* WORK TO BE COMPLETED:
Repeat every record exactly, but keep images out of the copy.
====== INFORMATION SUPPLIED
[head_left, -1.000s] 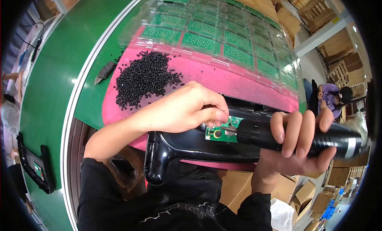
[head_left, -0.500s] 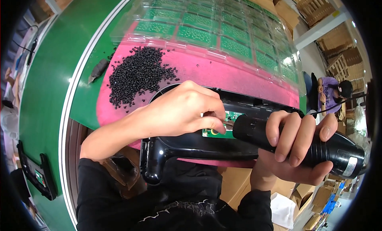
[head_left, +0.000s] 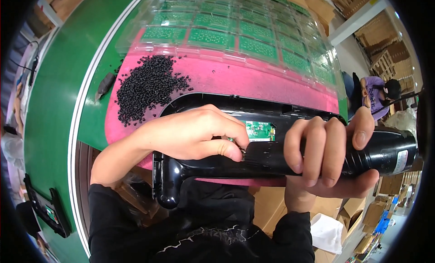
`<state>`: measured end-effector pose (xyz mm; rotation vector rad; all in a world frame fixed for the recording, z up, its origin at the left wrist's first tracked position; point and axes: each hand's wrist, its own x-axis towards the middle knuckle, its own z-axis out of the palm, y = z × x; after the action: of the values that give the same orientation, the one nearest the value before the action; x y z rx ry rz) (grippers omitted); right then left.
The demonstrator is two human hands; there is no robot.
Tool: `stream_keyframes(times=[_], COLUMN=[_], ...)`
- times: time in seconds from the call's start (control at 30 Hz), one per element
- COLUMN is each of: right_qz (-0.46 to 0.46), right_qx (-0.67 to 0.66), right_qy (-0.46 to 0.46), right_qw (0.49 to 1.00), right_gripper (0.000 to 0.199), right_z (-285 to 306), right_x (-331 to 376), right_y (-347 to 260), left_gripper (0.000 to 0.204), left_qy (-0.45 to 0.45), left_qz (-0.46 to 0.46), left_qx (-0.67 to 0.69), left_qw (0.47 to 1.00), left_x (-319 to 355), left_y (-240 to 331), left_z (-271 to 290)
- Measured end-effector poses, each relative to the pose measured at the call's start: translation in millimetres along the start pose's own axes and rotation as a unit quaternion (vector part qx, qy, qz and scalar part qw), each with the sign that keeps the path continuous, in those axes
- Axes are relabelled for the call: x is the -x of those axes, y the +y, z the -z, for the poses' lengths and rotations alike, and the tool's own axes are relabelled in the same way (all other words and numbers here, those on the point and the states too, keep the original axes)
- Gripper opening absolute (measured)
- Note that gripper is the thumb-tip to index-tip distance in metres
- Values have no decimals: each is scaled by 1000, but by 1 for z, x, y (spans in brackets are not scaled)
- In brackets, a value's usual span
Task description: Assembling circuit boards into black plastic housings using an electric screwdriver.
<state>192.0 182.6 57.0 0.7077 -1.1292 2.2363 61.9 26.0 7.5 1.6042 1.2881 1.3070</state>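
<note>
My right hand (head_left: 324, 149) is wrapped round a black electric screwdriver (head_left: 385, 154), which lies almost level with its nose pointing left. At that nose, the thumb and forefinger of my left hand (head_left: 199, 134) are closed in a pinch by the metal bit (head_left: 244, 154). Whatever small thing they may grip is hidden. Beneath both hands is a long glossy black plastic housing (head_left: 213, 172), open side up. Inside it sits a green circuit board (head_left: 260, 130), partly covered by my left fingers and the screwdriver.
Small black screws (head_left: 147, 86) are heaped on the pink mat (head_left: 226, 82). Clear plastic trays (head_left: 217, 54) of green boards stand behind. A second black housing (head_left: 47, 208) rests on the green table (head_left: 56, 104) at left. Another person (head_left: 376, 93) sits far right.
The screwdriver has moved left and swung more level, its nose now over the housing's near side. My left hand has shifted slightly left and nearer, uncovering more of the board. The whole view shifted a little.
</note>
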Motion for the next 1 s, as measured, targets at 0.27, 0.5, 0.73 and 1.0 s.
stream_keyframes(times=[0.27,0.5,0.73,1.0], right_qz=[-45,-40,-42,-46], right_qx=[158,272,253,244], right_qy=[55,73,84,73], right_qw=[985,959,963,966], right_gripper=[42,46,43,43], right_z=[-10,36,41,46], right_x=[1,11,16,16], right_y=[-18,-19,-14,-12], left_gripper=[14,10,16,14], left_qy=[158,158,82,10], left_qz=[-75,-31,-38,98], left_qx=[-339,-337,-277,-302], left_qw=[925,927,957,948], left_x=[-2,-3,0,3], left_y=[8,5,-1,1], left_z=[-6,-2,-5,-7])
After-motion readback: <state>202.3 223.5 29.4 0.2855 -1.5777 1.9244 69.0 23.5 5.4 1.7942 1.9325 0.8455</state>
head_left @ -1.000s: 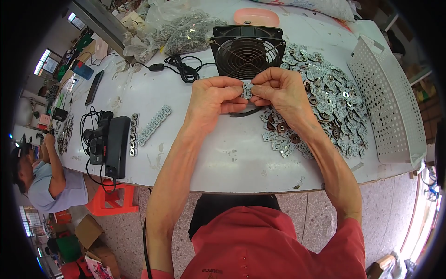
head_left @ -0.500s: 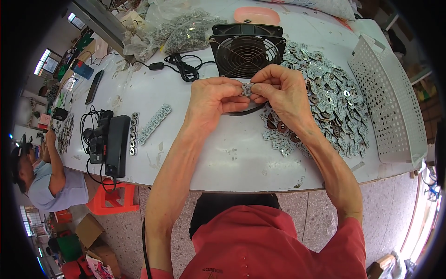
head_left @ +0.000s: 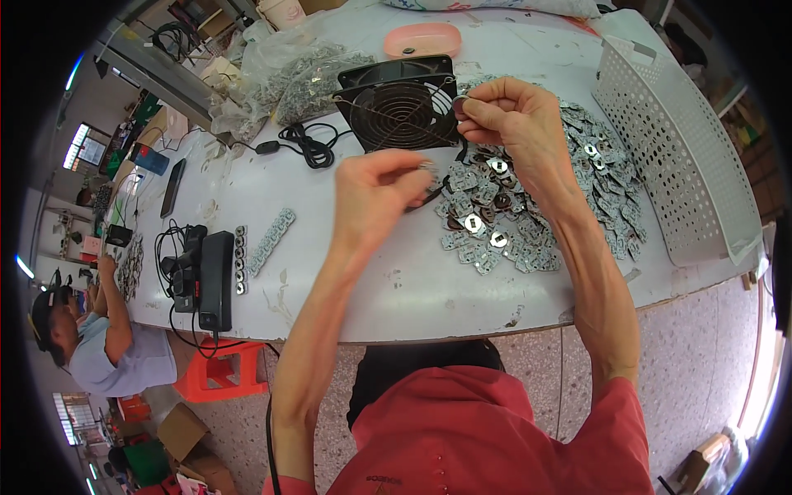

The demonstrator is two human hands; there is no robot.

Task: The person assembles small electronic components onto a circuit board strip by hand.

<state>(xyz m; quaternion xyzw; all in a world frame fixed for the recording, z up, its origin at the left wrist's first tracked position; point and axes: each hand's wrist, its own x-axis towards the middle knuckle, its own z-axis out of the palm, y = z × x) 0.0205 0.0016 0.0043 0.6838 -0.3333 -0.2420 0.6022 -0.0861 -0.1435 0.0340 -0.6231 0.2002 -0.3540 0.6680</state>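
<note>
White worktop point(head_left: 396, 309), loose metal plates, one small part per hand

Left hand point(head_left: 369, 191): thumb and fingertips closed on a small metal piece point(head_left: 426, 167), blurred, exact shape impossible to tell, in front of the black fan point(head_left: 403, 115); right hand point(head_left: 528, 125): thumb and fingers pinching a dark round disc point(head_left: 459, 106) just beside the fan's right edge, well apart from the left; near both, a heap of metal plates point(head_left: 511, 227); farther left, a row of round-faced parts point(head_left: 240, 260) beside a strip of plates point(head_left: 272, 243); handling, as judged: pinch the disc lightly by its rim, leave both faces visible, check orientation before letting go, steer fingertips clear of the fan's wire guard, keep held parts from dropping back among loose ones
</note>
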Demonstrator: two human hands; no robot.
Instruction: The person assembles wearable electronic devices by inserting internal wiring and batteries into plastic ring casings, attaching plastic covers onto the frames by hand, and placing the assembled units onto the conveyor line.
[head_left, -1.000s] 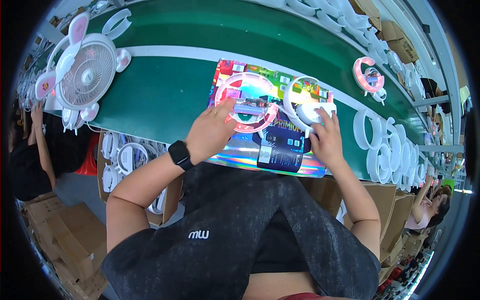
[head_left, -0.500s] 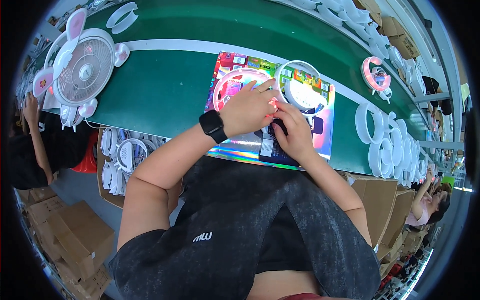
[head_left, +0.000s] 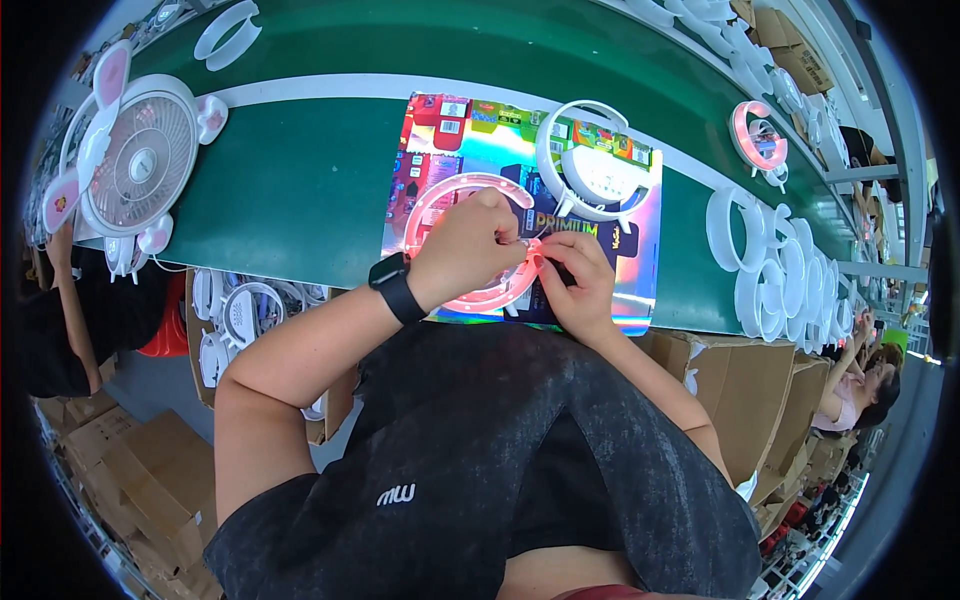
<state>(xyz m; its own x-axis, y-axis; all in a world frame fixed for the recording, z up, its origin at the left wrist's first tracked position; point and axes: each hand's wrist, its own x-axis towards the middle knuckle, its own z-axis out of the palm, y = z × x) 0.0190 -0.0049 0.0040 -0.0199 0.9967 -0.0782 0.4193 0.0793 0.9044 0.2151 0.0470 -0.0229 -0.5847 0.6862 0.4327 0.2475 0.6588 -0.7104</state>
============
* ANSWER:
[head_left, -1.000s] 
[head_left, -0.500s] 
[head_left, +0.000s] 
`<state>`: measured end-effector pose (xyz mm; rotation vector rad; all in a world frame fixed for the recording, z up, its origin at the left wrist's first tracked position; point and axes: each hand's wrist, its own x-axis towards the middle knuckle, its own z-axis out of the palm, y = z × x; after the action: of the values that give the same orientation, the one nearest the value before the action; x y z rx ry rz) (grippers omitted); right then left.
The demonstrator is two human hands; there is no robot.
Tool: `stream_keyframes(times=[_], COLUMN=[_], ...)`
- times: time in seconds from the call's start (control at 30 Hz), one per element
- COLUMN is each of: right_qz (-0.46 to 0.46), right_qx (-0.67 to 0.66), right_qy (-0.46 to 0.46), right_qw (0.49 to 1.00), right_gripper (0.000 to 0.199), right_z (-285 to 306), right_x (-331 to 376), right_y (-347 to 260), left_gripper (0.000 to 0.204), left_qy (-0.45 to 0.45), left_qz (-0.46 to 0.46), left_qx (-0.67 to 0.69), left_qw (0.47 to 1.00), left_x (-319 to 355), left_y (-240 to 331), left_z (-271 to 290)
- Measured end-effector poses, each relative to the pose measured at the call's start: translation in millimetres along the start pose's own axes and rotation as a unit quaternion (vector part qx, qy, qz and scalar part qw), each with the sign that keeps the path continuous, in those axes
- Axes are relabelled for the call: x is the -x of those axes, y the +y, z the -z, for the poses' lengths and rotations alike, and the tool's own axes are relabelled in the same way (all other words and numbers here, those on the point and the states too, keep the original axes)
- Gripper opening absolute (measured)
- Note that gripper is the thumb-tip to index-tip distance in metres
- Values have no decimals: each is scaled by 1000, but by 1 for z, x, y (spans in brackets are not scaled)
- In brackets, a value's usual span
Task description: Assembling circuit boards into black plastic housings using an electric screwdriver.
<state>192.0 182.6 57.0 0.7077 -1.1292 2.2363 61.9 26.0 7.5 1.6042 1.2881 1.3070</state>
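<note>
My right hand (head_left: 324, 149) is wrapped round a black electric screwdriver (head_left: 385, 154), which lies almost level with its nose pointing left. At that nose, the thumb and forefinger of my left hand (head_left: 199, 134) are closed in a pinch by the metal bit (head_left: 244, 154). Whatever small thing they may grip is hidden. Beneath both hands is a long glossy black plastic housing (head_left: 213, 172), open side up. Inside it sits a green circuit board (head_left: 260, 130), partly covered by my left fingers and the screwdriver.
Small black screws (head_left: 147, 86) are heaped on the pink mat (head_left: 226, 82). Clear plastic trays (head_left: 217, 54) of green boards stand behind. A second black housing (head_left: 47, 208) rests on the green table (head_left: 56, 104) at left. Another person (head_left: 376, 93) sits far right.
The screwdriver has moved left and swung more level, its nose now over the housing's near side. My left hand has shifted slightly left and nearer, uncovering more of the board. The whole view shifted a little.
</note>
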Motion for the next 1 s, as measured, targets at 0.27, 0.5, 0.73 and 1.0 s.
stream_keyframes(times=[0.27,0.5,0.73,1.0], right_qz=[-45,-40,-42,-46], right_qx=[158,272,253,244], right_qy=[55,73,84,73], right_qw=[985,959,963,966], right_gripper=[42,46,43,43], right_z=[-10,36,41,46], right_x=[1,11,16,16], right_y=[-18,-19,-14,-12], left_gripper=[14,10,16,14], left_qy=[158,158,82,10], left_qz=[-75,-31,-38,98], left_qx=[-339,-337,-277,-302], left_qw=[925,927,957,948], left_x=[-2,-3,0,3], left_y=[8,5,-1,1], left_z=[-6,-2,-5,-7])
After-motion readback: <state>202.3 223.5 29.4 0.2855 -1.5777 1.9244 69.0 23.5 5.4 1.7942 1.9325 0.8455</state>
head_left @ -1.000s: 
head_left @ -0.500s: 
head_left @ +0.000s: 

The demonstrator is two human hands; there is no robot.

Task: The person assembles small electronic components onto a circuit board strip by hand.

<state>(xyz m; quaternion xyzw; all in a world frame fixed for the recording, z up, its origin at the left wrist's first tracked position; point and axes: each hand's wrist, its own x-axis towards the middle knuckle, its own z-axis out of the palm, y = z × x) 0.0205 0.0016 0.0043 0.6838 -0.3333 -0.2420 0.6022 -0.0861 -0.1435 0.0340 -0.6231 0.2002 -0.3540 0.6680</state>
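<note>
White worktop point(head_left: 396, 309), loose metal plates, one small part per hand

Left hand point(head_left: 369, 191): thumb and fingertips closed on a small metal piece point(head_left: 426, 167), blurred, exact shape impossible to tell, in front of the black fan point(head_left: 403, 115); right hand point(head_left: 528, 125): thumb and fingers pinching a dark round disc point(head_left: 459, 106) just beside the fan's right edge, well apart from the left; near both, a heap of metal plates point(head_left: 511, 227); farther left, a row of round-faced parts point(head_left: 240, 260) beside a strip of plates point(head_left: 272, 243); handling, as judged: pinch the disc lightly by its rim, leave both faces visible, check orientation before letting go, steer fingertips clear of the fan's wire guard, keep held parts from dropping back among loose ones
</note>
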Demonstrator: two human hands; no robot.
Instruction: The person assembles wearable electronic devices by inserting internal wiring and batteries into plastic ring casings, attaching plastic covers onto the frames by hand, and placing the assembled units onto the conveyor line.
[head_left, -1.000s] 
[head_left, -0.500s] 
[head_left, +0.000s] 
<state>(xyz m; its own x-axis, y-axis; all in a world frame fixed for the recording, z up, its origin at the left wrist's first tracked position; point and axes: each hand's wrist, its own x-axis towards the middle knuckle, its own z-axis out of the palm, y = z × x) 0.0190 -0.0049 0.0040 -0.0199 0.9967 -0.0782 0.4193 0.0793 0.9044 0.2151 0.0470 -0.0229 -0.5847 0.6862 0.4327 0.2475 0.6588 -0.7104</state>

No more output is expected for this exercise.